Кран стоял покосившись, крановщика на нём, разумеется, не было. Поднявшись по вертикальному скоб-трапу в кабину крана, мичман Попенкер сразу убедился, что кран выведен из строя близким разрывом снаряда. Грузить вручную эти ящики на судно было немыслимо. Решение нашли быстро: использовать для этой цели грузовые стрелы и лебедки самого транспорта.
14:10
Военный корреспондент Михайловский видел, как на «Виронию» прибывает все больше и больше людей. Штабные офицеры, работники политуправления, сотрудники прокуратуры и трибунала. Все с кипами каких-то бумаг и документов. Правда, мелкота. Крупного начальства всех этих ведомств нет. Старшие офицеры флота, напротив, собираются съехать с «Виронии» на «Минск». Начальник Политуправления КБФ адмирал Смирнов не собирался покидать Таллинн на чём-либо менее прочном, чем крейсер «Киров». Руководство Особого отдела, прокуратуры и трибунала выбрали эсминец «Сметливый», который, согласно ордера, пойдет между «Кировым» и тральщиками — в мёртвом пространстве для мин.
Каюты и помещения переполнялись. Люди стояли, сидели и лежали в проходах, коридорах и на палубах. Многие отсыпались после серии бессонных ночей.
Перешагивая через них, Михайловский
На «Виронии» собрались, помимо всех прочих, почти все писатели и журналисты, так или иначе очутившиеся в Таллинне. Там находились: недавний редактор журнала «Литературный современник» Филипп Князев, литературовед профессор Орест Цехновицер, поэт Юрий Инге, молодой прозаик Евгений Соболевский, юморист Марк Гейзель.
Михайловский увидел, как по трапу поднимается с винтовкой и рюкзаком поэт Николай Браун, работавший в газете «Красный Балтийский флот». Он рассказывал, что уже с большим трудом добрался от редакции до Минной гавани. Все улицы забиты войсками. Беспрерывными потоками к гаваням двигаются машины, фургоны, повозки, походные кухни, пушки, двуколки. Большинство баррикад сметено. Михайловский рассказал Брауну о последних новостях и слухах и проводил его в помещение, занятое литераторами.

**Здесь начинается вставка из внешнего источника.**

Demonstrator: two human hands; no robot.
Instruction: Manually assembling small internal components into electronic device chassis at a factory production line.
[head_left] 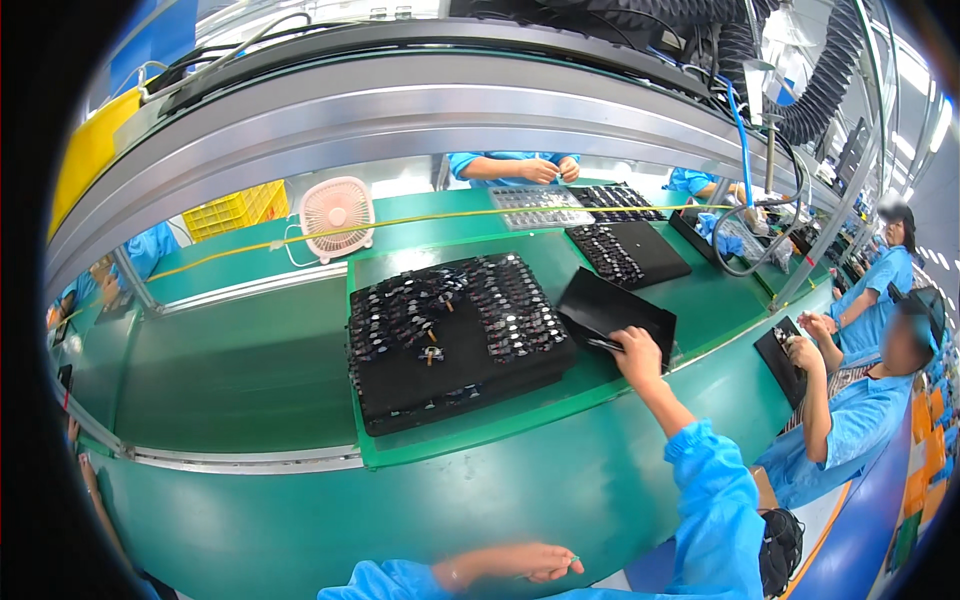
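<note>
My right hand point(640, 356) reaches forward with its fingers closed on the near edge of a thin black tray point(612, 308). The tray lies tilted, and a thin pale line shows beside my fingertips; I cannot make out what it is. Left of it stands a stack of black foam trays point(430, 385), its top covered with rows of small dark parts with shiny round faces. A few loose parts point(431, 354) lie on its bare middle. Low in the view, my left hand point(535, 563) is closed near the bench edge, a tiny greenish thing at its fingertips.
Beyond the stack are another black tray of parts point(640, 250), a clear tray point(540, 208) and a pink fan point(337, 218). A metal frame point(400, 110) crosses above the green bench point(300, 510). Co-workers sit opposite and at right, one holding a black board point(780, 355).
</note>
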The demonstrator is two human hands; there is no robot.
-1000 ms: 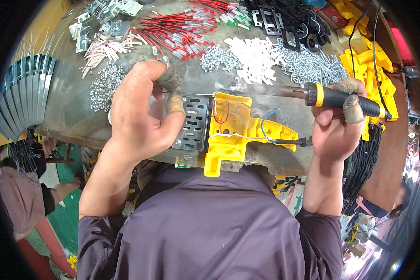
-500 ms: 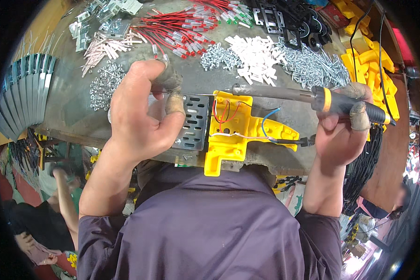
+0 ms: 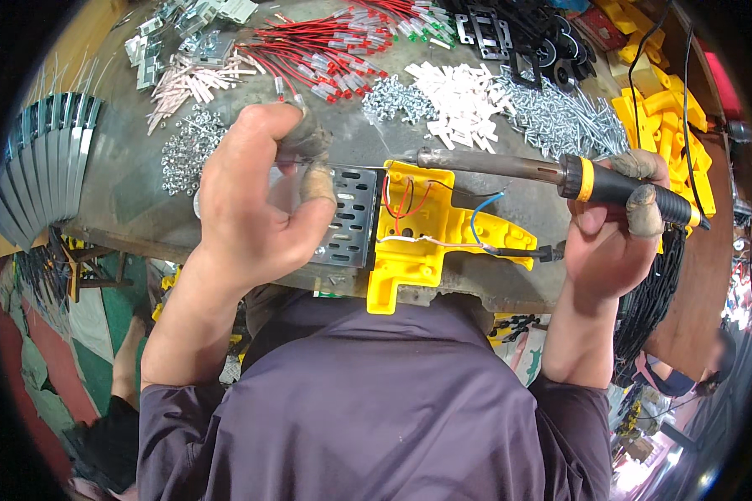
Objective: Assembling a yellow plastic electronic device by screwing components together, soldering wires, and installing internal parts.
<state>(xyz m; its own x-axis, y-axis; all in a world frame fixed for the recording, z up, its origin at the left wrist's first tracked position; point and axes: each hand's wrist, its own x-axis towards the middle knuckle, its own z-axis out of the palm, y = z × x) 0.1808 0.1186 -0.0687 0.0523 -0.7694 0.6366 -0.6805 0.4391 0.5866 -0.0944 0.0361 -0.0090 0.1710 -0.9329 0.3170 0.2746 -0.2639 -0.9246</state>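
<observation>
My right hand grips a soldering iron by its black handle with a yellow ring. The metal barrel points left, its tip at the upper left corner of a yellow plastic housing half. A thin wisp of smoke rises near the tip. Red, black, white and blue wires run through the housing. My left hand is closed in a pinch just left of the tip; what its fingers hold is too small to make out. Below those fingers, a slotted metal plate adjoins the housing. Both hands wear finger covers.
Behind lie red wires with clear-sleeved ends, white sleeves, screws and nuts. Metal strips fan out at left. Yellow parts and a hanging black cable are at right. Another person is at lower left.
Smoke now shows near the iron's tip. Both hands and the housing have barely shifted. The person at lower left has moved lower and partly out of view.
</observation>
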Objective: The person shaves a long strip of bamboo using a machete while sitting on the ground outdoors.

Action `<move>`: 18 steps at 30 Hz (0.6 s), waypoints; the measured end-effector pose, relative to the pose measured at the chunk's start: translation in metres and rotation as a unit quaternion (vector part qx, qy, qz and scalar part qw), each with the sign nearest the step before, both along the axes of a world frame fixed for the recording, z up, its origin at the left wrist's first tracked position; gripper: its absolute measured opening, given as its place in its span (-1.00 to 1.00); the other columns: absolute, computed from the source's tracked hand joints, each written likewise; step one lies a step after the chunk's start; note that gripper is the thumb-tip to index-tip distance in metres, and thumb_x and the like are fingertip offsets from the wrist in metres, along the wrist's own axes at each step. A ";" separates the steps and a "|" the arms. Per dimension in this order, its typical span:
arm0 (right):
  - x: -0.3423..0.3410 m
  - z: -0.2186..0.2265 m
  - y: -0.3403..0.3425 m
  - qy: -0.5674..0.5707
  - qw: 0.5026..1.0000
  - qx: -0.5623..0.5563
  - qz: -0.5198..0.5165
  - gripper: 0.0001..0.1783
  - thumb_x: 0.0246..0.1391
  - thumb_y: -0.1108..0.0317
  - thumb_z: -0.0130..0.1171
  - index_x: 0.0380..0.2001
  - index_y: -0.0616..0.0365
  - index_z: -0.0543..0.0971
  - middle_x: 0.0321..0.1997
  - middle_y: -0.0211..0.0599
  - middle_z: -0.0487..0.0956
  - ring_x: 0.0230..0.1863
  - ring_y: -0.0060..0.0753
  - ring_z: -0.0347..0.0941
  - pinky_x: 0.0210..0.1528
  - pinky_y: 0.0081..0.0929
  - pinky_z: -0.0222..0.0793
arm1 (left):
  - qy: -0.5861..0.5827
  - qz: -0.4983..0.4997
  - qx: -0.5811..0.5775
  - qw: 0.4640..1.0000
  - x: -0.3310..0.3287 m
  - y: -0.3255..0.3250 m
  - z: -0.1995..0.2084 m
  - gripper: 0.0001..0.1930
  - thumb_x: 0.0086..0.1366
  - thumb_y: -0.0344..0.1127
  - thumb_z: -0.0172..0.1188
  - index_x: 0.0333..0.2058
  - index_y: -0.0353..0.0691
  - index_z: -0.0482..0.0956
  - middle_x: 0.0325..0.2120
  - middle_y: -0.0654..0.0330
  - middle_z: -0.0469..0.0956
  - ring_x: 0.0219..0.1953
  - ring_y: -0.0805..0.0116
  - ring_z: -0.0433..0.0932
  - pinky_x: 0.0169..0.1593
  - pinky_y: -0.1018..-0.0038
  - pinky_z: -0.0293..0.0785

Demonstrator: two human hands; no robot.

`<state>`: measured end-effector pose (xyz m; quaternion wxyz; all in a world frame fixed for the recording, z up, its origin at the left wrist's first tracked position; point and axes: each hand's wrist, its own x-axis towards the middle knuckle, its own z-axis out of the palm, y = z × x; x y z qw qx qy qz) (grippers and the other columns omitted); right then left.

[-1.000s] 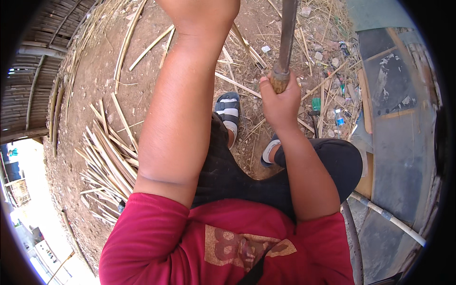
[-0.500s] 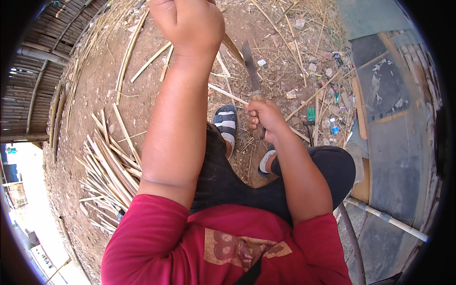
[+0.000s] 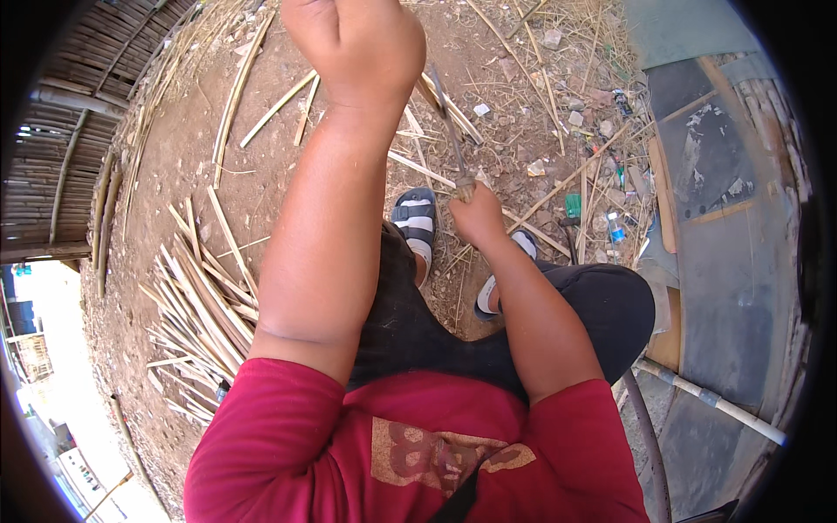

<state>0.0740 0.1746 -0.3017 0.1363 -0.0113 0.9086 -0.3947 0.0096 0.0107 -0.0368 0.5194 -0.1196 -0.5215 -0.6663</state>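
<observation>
My left hand (image 3: 362, 48) is raised at the top of the view, its fingers curled and partly cut off by the frame edge. A pale bamboo strip (image 3: 466, 126) runs out from behind this fist toward the lower right. My right hand (image 3: 478, 216) is wrapped round the wooden handle of a machete (image 3: 452, 139). Its dark blade points up and away, seen almost edge-on, and overlaps the strip beside my left wrist. Whether the blade is cutting into the strip I cannot tell.
A pile of split bamboo strips (image 3: 205, 301) lies left of my legs, and longer strips (image 3: 240, 91) are scattered ahead. Litter, stones and a plastic bottle (image 3: 615, 228) lie at the right. Dark sheets (image 3: 724, 288) border the right side; a bamboo wall (image 3: 65, 157) stands far left.
The machete blade has turned from showing its flat side to nearly edge-on and shifted up against the strip. My right hand has rolled over and moved slightly up; more of the strip shows.
</observation>
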 end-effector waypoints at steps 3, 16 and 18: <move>0.007 0.024 -0.001 -0.120 0.974 -0.184 -0.062 -0.69 0.04 0.33 0.25 -0.16 0.25 0.51 -0.38 -0.12 0.62 -0.42 -0.11 0.58 -0.34 -0.27 0.49 | 0.024 -0.043 0.035 0.998 0.000 -0.005 0.003 -0.60 0.60 -0.02 -0.10 -0.47 -0.03 0.27 -0.70 0.44 0.13 -0.69 0.61 0.09 -0.60 0.54 0.00; 0.018 0.129 -0.009 0.116 0.951 -0.279 -0.070 -0.65 0.03 0.34 0.26 -0.14 0.30 0.52 -0.38 -0.18 0.60 -0.39 -0.31 0.54 -0.25 -0.28 0.47 | 0.044 -0.031 0.015 0.998 -0.001 -0.004 0.005 -0.60 0.60 -0.04 -0.09 -0.47 -0.03 0.26 -0.70 0.45 0.15 -0.69 0.64 0.09 -0.61 0.57 -0.03; 0.022 0.123 -0.009 0.156 0.948 -0.266 -0.074 -0.63 0.02 0.33 0.26 -0.12 0.31 0.53 -0.35 -0.13 0.62 -0.32 -0.25 0.57 -0.18 -0.23 0.48 | 0.038 -0.024 0.022 0.999 0.002 -0.002 0.003 -0.61 0.60 -0.04 -0.10 -0.46 -0.02 0.26 -0.69 0.45 0.15 -0.69 0.63 0.09 -0.61 0.57 -0.03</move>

Не успели они туда прийти, как в дверях каюты неожиданно появился Всеволод Вишневский. Войдя в помещение, он закричал: «Газеты!» Все непонимающе взглянули на главного флотского агитатора. «Газеты, — снова повторил полковой комиссар Вишневский. — Никто не взял сегодня из типографии последний номер «Советской Эстонии». Там моя статья. Быстро за мной!»

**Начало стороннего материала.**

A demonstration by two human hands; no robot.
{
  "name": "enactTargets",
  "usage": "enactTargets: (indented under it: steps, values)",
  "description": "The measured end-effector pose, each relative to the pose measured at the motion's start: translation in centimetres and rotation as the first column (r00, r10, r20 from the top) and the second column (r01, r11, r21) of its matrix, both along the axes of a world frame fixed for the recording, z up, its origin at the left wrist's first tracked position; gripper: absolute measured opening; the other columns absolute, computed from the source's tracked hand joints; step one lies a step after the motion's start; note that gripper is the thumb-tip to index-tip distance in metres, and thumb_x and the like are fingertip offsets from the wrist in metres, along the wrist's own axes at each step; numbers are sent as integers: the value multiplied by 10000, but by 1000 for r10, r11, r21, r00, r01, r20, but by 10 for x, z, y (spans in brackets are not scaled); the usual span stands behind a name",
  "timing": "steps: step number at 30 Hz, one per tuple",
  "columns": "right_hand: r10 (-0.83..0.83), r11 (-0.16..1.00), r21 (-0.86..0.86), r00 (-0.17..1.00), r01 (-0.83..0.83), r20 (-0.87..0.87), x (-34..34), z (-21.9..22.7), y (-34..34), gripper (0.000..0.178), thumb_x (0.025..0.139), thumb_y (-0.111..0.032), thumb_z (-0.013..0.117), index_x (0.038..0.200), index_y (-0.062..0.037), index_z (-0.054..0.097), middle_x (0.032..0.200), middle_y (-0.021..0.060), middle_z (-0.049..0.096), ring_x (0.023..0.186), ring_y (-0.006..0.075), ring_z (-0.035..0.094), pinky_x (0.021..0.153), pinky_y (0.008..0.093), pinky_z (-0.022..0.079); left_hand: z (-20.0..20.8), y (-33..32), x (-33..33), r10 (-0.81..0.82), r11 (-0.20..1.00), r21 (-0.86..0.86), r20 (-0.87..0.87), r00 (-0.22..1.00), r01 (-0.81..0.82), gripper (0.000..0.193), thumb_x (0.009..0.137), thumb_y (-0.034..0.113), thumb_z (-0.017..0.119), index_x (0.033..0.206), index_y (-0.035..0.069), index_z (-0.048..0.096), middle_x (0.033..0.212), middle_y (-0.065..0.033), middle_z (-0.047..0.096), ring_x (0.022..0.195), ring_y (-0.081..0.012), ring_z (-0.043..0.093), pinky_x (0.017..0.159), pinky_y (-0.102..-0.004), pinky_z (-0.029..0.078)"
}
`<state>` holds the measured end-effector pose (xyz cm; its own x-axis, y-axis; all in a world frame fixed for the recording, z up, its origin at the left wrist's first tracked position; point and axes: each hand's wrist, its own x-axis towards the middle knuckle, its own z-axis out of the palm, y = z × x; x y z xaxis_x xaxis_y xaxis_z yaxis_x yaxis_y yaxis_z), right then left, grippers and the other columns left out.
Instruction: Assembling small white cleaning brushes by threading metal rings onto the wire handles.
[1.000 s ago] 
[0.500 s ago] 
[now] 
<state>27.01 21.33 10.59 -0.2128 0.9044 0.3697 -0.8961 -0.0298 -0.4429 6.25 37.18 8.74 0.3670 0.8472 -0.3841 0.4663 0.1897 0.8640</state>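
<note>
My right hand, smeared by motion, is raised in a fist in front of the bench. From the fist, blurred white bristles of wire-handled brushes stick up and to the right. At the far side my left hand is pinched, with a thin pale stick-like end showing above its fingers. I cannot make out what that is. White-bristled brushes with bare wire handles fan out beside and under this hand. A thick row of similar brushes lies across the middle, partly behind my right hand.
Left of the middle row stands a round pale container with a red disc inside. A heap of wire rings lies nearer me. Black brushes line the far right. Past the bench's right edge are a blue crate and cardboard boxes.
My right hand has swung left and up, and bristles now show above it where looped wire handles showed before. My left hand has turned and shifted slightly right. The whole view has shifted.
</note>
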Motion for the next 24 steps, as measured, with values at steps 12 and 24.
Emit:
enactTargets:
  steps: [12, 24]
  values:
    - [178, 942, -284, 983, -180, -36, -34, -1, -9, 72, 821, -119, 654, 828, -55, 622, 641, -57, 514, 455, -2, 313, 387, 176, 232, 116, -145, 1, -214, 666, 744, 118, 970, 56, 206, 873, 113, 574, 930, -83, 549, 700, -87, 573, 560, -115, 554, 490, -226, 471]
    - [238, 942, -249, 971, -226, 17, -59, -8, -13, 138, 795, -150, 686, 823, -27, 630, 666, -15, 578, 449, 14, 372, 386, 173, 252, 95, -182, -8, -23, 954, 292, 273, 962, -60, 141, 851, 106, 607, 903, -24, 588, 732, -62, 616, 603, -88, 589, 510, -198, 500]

При этом Вишневский ткнул пальцем в Михайловского, в корреспондента «Комсомольской правды» Анатолия Тарасенкова и поэта Юрия Инге. Они побежали обратно в город мимо разрушенных баррикад и горящих зданий, навстречу потоку людей и повозок. Серое четырёхэтажное здание, где находилась редакция газеты, горело. Но здание, где располагалась типография газеты, почти не пострадало. Там было мрачно и тихо.

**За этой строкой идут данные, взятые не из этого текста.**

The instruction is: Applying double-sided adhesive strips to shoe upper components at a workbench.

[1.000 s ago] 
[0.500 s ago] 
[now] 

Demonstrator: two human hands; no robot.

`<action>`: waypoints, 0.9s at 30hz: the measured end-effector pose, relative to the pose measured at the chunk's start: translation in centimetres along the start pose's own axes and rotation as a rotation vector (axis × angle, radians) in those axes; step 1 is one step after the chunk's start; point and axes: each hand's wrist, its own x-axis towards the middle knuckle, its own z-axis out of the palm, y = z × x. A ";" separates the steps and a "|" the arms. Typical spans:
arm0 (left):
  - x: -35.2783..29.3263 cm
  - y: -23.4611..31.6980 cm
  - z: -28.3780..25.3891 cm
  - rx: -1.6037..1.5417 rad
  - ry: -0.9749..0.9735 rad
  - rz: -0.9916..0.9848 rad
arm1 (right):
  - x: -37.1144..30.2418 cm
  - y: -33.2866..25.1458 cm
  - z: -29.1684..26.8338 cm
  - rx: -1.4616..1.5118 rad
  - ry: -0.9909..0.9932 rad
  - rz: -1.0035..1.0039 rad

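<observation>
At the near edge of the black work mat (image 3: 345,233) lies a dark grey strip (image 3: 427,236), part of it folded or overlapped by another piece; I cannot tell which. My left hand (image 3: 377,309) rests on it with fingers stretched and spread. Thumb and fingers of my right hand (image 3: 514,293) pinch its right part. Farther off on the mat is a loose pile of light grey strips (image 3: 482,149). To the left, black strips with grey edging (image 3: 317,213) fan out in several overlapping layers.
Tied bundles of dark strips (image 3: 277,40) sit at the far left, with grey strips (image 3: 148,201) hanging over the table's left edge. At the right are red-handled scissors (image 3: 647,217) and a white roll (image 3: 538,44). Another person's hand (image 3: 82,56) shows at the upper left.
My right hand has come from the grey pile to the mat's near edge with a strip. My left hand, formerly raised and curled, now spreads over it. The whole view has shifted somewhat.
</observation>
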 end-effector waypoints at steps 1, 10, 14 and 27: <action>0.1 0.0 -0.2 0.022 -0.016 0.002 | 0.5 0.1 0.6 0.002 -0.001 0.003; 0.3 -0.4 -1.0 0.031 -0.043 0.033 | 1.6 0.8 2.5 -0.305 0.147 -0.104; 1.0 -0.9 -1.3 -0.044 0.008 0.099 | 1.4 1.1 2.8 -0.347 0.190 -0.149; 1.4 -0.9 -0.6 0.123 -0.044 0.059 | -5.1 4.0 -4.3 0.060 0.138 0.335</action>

Несколько эстонцев-печатников, ещё находящихся в типографии, с удивлением и испугом взглянули на трёх русских во флотской форме, стремительно вбежавших в помещение. Оглянувшись по сторонам, Вишневский увидел, что на так называемом почтовом окне, ведущем в экспедицию, лежит пачка свежеотпечатанных номеров газеты «Советская Эстония». Её последний номер от 27 августа 1941 года... Раскрыв газету и обнаружив свою статью, занимающую полторы полосы, Вишневский пришел в радостное возбуждение.
— Товарищи, — сказал он сопровождавшим его корреспондентам. — Смотрите, как здесь здорово сказано: «Товарищи краснофлотцы, красноармейцы и командиры! Встанем как один...»
У Михайловского сложилось впечатление, что Вишневский собирается читать им свою статью полностью. Графоман, пригретый когда-то талантливыми маринистами Абрамовичем-Блэком, Колбасьевым и Соболевым, Вишневский приходил в какой-то экстаз при виде своих агитпроповских текстов, напечатанных где бы то ни было: от академического сборника до листовки.
Разорвавшийся неподалеку снаряд вернул всех к реальности. Здание дрогнуло, с потолка посыпалась штукатурка, зазвенели ещё уцелевшие где-то стекла.